--- DATA EXCERPT Enclosed Below ---
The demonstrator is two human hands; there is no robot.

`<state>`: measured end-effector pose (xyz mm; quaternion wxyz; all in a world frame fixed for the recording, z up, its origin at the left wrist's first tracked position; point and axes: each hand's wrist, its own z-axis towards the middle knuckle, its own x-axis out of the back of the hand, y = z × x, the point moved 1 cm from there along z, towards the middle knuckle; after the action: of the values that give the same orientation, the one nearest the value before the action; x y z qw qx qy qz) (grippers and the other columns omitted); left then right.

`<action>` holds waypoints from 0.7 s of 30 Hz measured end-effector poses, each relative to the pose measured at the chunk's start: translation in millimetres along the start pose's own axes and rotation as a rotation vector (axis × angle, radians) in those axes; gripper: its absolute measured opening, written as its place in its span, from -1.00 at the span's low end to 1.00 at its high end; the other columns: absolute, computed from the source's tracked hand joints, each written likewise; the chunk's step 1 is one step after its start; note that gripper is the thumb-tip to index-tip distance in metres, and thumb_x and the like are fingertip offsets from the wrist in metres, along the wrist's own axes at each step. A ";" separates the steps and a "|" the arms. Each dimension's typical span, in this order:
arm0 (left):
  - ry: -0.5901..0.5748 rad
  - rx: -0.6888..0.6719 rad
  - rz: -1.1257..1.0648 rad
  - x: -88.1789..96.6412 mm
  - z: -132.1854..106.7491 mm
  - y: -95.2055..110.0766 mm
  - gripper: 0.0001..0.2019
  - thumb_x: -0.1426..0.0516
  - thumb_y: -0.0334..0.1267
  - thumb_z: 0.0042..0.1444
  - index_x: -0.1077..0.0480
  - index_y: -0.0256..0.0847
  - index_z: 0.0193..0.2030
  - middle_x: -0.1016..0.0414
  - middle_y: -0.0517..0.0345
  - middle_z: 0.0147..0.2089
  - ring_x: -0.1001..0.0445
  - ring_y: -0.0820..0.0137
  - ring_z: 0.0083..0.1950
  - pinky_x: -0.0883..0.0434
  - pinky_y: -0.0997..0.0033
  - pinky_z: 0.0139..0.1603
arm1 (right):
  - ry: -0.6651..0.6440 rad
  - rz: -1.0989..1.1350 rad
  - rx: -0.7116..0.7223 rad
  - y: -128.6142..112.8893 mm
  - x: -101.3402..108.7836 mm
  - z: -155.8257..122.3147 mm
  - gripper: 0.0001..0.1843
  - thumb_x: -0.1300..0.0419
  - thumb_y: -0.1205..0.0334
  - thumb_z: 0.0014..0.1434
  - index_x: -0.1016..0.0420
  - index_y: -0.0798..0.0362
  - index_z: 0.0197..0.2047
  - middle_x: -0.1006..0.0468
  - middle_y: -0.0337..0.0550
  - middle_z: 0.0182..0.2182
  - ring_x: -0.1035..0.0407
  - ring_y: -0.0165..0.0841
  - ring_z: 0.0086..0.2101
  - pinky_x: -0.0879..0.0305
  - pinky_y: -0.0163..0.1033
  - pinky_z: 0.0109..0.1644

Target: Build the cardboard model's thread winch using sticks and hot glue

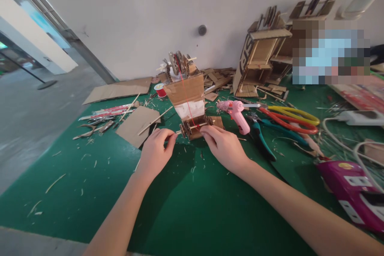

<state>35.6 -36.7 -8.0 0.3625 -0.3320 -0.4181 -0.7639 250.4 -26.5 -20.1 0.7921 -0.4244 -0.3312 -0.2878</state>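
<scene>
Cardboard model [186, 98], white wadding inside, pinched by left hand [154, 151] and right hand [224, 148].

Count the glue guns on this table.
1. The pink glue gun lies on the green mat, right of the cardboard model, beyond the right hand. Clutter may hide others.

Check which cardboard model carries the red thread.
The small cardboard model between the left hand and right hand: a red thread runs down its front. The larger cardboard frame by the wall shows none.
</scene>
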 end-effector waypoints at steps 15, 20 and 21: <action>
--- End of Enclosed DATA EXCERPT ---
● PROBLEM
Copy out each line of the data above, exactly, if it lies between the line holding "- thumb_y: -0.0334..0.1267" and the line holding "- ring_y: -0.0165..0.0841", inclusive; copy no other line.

● EXERCISE OUTPUT
  - thumb_y: -0.0334..0.1267
  - thumb_z: 0.0042..0.1444
  - index_x: -0.1077..0.0480
  - index_y: -0.0256..0.0847
  - index_z: 0.0193..0.2030
  - middle_x: -0.1016..0.0414
  - middle_y: -0.0517..0.0345
  - middle_z: 0.0147..0.2089
  - ring_x: -0.1001..0.0445
  - ring_y: -0.0820..0.0137
  - ring_z: 0.0083..0.1950
  - pinky_x: -0.0883..0.0434
  - pinky_y: -0.0997..0.0033
  - pinky_z: 0.0139..0.1603
arm1 (right):
  - ry: -0.6651..0.6440 rad
  - rz: -1.0989..1.1350 rad
  - rx: -0.7116..0.7223 rad
  - y: -128.6142..112.8893 mm
  - x: -101.3402..108.7836 mm
  - z: -155.8257..122.3147 mm
  - gripper: 0.0001..0.1843
  - thumb_x: -0.1300..0.0419
  - thumb_y: -0.1205..0.0334
  - thumb_z: 0.0014..0.1434
  - index_x: -0.1016..0.0420
  - index_y: -0.0798..0.0362
  - index_z: 0.0197..0.2047
  - middle_x: -0.1006..0.0468
  - middle_y: -0.0337..0.0550
  - middle_z: 0.0182..0.2182
  - ring_x: -0.1035..0.0407
  - ring_y: -0.0165..0.0841

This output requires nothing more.